Exercise ->
In the entries that follow, find the line containing "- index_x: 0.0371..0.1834"; from there, copy every line exactly through the line containing "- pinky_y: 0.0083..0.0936".
(Records for the task Opens)
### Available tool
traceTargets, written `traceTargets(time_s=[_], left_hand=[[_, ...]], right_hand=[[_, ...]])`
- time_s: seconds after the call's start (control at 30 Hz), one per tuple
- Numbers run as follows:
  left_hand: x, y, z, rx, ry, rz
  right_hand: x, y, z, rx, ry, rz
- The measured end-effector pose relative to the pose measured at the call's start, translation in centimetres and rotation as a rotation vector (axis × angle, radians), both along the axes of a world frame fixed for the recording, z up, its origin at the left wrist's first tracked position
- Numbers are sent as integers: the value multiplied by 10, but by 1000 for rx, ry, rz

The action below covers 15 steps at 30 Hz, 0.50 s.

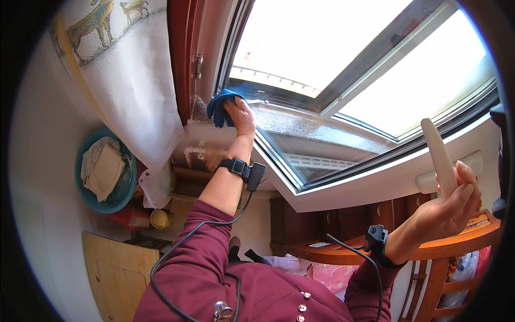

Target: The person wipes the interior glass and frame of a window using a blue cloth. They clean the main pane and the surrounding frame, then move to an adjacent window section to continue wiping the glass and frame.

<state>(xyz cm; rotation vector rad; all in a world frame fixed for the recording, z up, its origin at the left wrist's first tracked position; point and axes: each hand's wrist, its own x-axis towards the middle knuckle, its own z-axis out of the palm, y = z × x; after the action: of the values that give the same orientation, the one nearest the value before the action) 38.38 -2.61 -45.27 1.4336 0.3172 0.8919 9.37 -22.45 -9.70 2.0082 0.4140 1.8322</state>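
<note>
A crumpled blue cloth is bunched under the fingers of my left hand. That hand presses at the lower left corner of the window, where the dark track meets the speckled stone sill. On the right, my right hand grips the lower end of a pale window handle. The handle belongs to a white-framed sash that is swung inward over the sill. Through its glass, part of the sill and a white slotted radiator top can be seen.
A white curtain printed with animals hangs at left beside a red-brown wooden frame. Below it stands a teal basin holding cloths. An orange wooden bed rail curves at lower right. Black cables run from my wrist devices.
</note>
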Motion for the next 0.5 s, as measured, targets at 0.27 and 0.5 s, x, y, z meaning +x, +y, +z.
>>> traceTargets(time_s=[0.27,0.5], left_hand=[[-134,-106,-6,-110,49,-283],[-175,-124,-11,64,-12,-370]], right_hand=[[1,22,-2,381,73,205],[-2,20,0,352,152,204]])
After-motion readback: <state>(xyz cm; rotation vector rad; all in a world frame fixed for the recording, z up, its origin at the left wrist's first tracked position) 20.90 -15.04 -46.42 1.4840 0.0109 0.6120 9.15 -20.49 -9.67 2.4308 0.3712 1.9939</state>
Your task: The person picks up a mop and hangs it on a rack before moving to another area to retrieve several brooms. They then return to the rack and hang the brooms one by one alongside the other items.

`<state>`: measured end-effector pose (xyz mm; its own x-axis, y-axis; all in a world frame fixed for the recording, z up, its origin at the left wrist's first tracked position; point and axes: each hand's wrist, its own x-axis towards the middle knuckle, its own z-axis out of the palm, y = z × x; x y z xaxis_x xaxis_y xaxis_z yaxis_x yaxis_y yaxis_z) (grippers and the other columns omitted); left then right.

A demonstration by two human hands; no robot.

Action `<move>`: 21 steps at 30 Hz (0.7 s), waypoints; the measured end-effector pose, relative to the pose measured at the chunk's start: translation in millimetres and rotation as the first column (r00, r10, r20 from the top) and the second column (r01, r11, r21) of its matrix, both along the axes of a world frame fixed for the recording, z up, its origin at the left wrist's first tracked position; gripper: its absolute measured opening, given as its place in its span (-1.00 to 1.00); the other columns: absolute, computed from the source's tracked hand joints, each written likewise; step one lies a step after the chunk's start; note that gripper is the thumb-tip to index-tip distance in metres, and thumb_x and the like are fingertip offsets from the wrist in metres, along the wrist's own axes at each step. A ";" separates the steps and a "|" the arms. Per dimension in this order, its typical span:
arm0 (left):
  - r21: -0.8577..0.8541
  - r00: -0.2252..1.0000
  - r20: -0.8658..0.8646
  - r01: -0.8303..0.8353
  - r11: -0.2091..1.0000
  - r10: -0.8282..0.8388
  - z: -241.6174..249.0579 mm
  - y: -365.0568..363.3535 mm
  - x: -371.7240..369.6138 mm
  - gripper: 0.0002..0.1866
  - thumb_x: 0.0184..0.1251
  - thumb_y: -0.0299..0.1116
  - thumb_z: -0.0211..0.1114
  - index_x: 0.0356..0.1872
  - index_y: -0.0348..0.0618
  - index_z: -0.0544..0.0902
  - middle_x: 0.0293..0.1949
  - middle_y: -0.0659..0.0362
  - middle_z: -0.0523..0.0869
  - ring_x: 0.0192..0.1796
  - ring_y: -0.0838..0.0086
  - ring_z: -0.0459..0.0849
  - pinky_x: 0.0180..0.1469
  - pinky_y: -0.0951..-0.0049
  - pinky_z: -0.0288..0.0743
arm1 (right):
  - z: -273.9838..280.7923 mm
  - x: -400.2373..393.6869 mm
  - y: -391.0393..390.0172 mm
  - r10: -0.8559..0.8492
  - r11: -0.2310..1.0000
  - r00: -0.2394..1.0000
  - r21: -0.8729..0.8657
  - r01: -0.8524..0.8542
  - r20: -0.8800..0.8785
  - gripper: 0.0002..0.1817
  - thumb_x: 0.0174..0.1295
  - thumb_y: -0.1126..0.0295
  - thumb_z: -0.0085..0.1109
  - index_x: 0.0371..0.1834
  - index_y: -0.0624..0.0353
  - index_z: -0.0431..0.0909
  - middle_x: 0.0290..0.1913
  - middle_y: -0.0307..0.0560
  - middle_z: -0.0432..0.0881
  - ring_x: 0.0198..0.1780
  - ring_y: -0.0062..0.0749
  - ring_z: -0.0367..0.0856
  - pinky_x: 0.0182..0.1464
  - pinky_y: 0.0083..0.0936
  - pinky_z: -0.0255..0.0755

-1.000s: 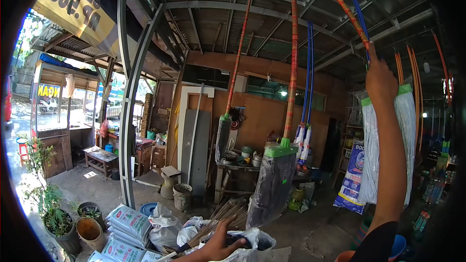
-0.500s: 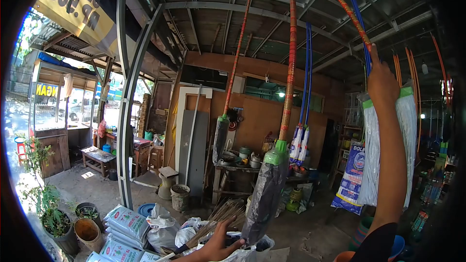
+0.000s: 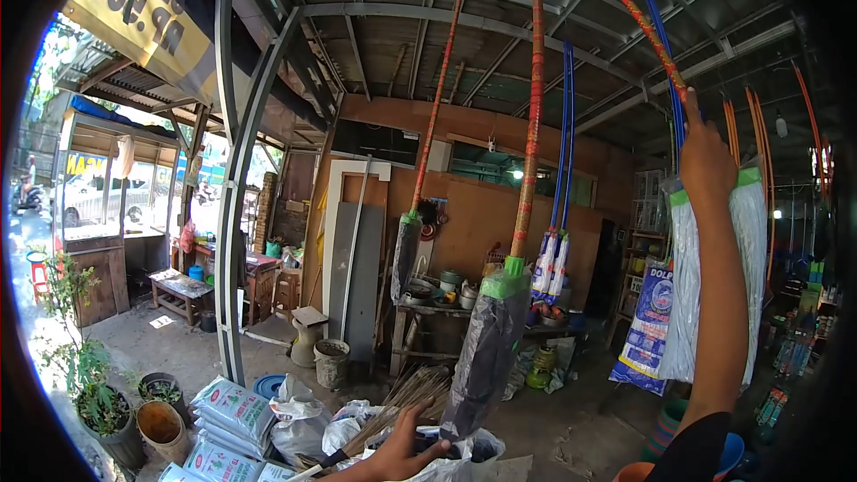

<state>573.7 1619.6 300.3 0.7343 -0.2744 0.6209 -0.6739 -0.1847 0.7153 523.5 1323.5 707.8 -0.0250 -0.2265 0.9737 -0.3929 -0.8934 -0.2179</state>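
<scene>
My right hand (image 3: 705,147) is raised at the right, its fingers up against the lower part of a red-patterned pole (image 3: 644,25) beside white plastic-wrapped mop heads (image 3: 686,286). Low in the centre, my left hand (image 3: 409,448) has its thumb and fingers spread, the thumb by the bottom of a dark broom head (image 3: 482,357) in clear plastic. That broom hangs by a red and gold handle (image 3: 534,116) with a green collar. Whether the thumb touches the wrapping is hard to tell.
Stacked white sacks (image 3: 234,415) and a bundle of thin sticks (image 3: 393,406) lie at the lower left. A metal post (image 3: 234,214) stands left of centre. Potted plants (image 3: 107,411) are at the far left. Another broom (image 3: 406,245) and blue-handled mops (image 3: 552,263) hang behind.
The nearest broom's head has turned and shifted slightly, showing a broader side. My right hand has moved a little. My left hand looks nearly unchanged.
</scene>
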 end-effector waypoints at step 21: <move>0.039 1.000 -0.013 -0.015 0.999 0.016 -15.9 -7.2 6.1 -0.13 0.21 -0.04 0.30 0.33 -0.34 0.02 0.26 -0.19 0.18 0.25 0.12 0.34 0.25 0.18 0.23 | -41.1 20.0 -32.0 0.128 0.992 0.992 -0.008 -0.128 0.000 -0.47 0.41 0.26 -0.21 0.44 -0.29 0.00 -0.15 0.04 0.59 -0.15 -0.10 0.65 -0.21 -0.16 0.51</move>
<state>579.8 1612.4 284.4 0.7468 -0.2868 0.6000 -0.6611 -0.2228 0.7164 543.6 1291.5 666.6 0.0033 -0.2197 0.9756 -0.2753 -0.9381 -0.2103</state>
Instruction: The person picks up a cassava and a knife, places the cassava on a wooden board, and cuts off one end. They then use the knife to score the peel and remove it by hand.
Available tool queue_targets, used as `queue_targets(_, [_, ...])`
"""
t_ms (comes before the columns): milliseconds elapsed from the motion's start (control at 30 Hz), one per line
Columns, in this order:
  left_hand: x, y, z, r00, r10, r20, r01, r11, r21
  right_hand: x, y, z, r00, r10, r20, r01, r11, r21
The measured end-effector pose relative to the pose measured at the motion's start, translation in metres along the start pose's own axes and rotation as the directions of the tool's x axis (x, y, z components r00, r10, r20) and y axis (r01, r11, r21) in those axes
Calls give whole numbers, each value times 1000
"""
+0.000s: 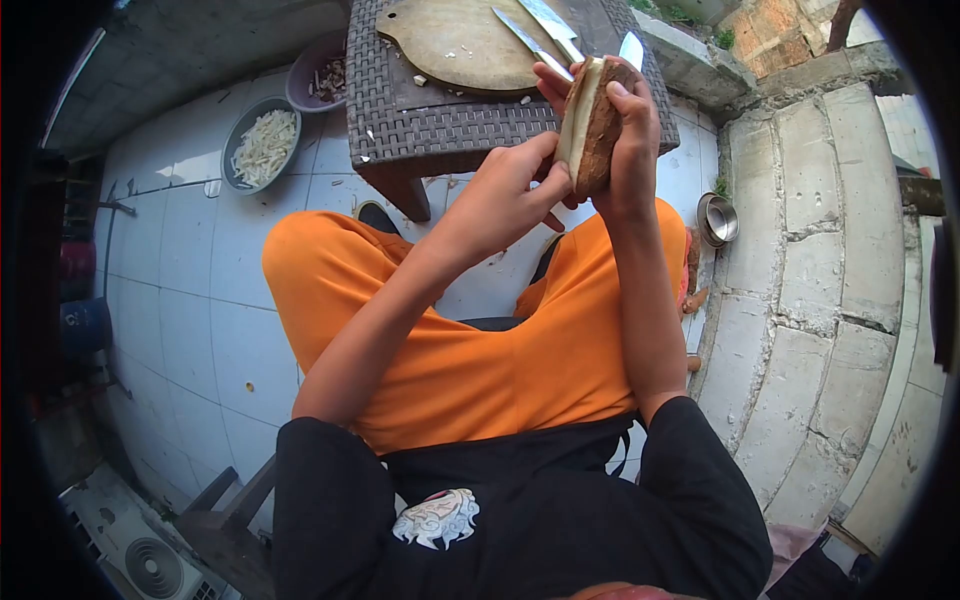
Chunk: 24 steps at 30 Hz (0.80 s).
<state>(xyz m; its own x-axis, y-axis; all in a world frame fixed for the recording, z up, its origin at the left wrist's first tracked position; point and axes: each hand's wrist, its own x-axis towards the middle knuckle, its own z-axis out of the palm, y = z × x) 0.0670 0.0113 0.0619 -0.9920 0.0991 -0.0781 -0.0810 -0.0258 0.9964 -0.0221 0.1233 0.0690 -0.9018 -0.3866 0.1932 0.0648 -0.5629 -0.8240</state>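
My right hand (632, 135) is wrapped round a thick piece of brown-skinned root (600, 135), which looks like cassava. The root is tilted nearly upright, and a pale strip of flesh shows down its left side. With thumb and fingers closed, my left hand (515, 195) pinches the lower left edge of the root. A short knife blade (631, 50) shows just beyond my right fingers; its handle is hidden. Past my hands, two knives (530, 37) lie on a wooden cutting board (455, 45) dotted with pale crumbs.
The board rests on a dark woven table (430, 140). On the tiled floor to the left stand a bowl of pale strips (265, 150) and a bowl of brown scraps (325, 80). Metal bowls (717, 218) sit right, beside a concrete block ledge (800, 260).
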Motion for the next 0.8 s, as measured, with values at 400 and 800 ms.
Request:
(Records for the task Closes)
Task output ->
  - index_x: 0.0371..0.1834
  - index_y: -0.0624..0.0353
  - index_z: -0.0431..0.0909
  - middle_x: 0.0290..0.1913
  - middle_y: -0.0307..0.0560
  - middle_z: -0.0432..0.0881
  - ring_x: 0.0198..0.1780
  - ring_y: -0.0062..0.0749
  - ring_z: -0.0367..0.0856
  - pinky_x: 0.0182..0.1464
  - pinky_y: 0.0083..0.0936

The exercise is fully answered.